Original audio source: https://www.kaggle.com/datasets/pavanelisetty/sample-audio-files-for-speech-recognition?resource=download&select=harvard.wav

## Project pipeline
1. Load downsampled audio file ([code](#load-downsampled-audio-file))
2. Center the signal ([code](#center))
3. Frame the signal ([code](#framing))
7. Synthesis ([code](#synthesis))

#### Plotting

In [131]:
# set to True for plots
PLOT = False

### Load downsampled audio file

In [150]:
import numpy as np
import matplotlib.pyplot as plt
import soundfile as sf
import scipy.signal as sg
import librosa
from IPython.display import Audio, display

!pip install vad
from vad import EnergyVAD

s, Fs = librosa.load("harvard.wav", sr=16000)

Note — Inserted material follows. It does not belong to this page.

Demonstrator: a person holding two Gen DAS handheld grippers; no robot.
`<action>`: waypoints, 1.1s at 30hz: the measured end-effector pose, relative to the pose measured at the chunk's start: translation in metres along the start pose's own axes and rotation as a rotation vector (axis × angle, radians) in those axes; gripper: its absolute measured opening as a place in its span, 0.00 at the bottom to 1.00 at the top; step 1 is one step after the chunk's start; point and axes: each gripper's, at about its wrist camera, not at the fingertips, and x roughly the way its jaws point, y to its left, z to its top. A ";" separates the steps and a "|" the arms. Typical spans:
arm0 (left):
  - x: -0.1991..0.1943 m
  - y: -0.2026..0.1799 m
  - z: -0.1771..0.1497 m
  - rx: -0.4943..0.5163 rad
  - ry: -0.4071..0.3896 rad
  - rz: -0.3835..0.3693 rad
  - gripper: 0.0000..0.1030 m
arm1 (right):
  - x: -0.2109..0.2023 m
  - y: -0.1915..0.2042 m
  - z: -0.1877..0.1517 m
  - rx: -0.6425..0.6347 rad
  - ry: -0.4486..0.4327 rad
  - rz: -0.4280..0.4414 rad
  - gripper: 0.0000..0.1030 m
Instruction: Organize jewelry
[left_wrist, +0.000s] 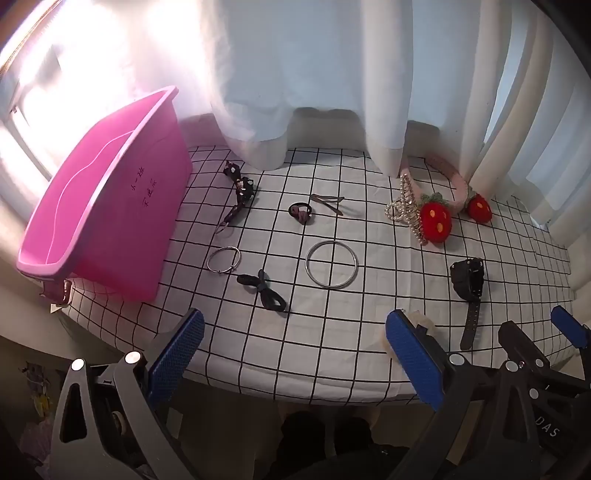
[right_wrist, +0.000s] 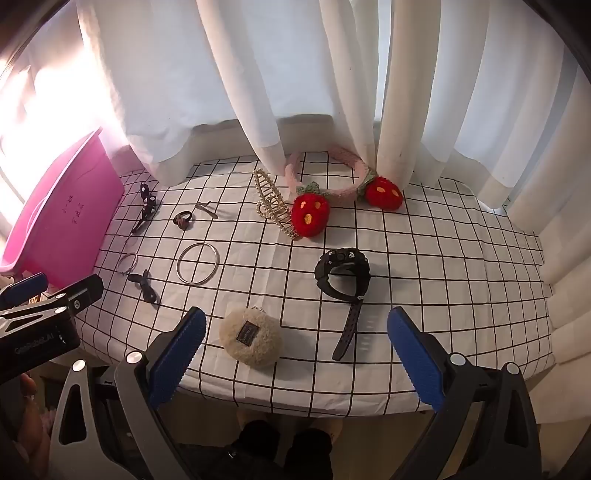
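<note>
Jewelry lies scattered on the checked table (right_wrist: 424, 258): a silver bangle (left_wrist: 331, 268), a black watch (right_wrist: 341, 275), a pearl claw clip (right_wrist: 275, 208). A pink bin (left_wrist: 110, 206) stands left. The left gripper (left_wrist: 295, 354) and right gripper (right_wrist: 295, 354) hover, jaws apart, empty.

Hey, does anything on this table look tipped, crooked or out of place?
Yes: the pink bin at the table's left edge looks tilted, its near corner past the checked cloth. The strawberry headband is half tucked under the curtain.
</note>
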 end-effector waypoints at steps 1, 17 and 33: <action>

print(f"Signal length: {len(s)} samples")
print(f"Duration: {len(s)/Fs:.2f} s")

display(Audio(s, rate=Fs))

Signal length: 160000 samples
Duration: 10.00 s


### Center

In [200]:
sc = s - np.mean(s)

if PLOT:
  plt.figure(figsize=(12,6))
  plt.title('Offline centering')
  plt.plot(s, label='Original signal')
  plt.plot(sc, label='Centered signal')
  plt.plot(s-sc, label='Difference')
  plt.legend()
  plt.show()

s = sc

### Frame

In [197]:
def frame(s, Fs=16000, len_s=0.02, overlap_s=0.01) -> tuple[np.ndarray, int, int]:
  fl = int(len_s * Fs)
  fo = int(overlap_s * Fs)
  fs = fl - fo
  Nf = int(1 + np.floor((len(s) - fl) / fs))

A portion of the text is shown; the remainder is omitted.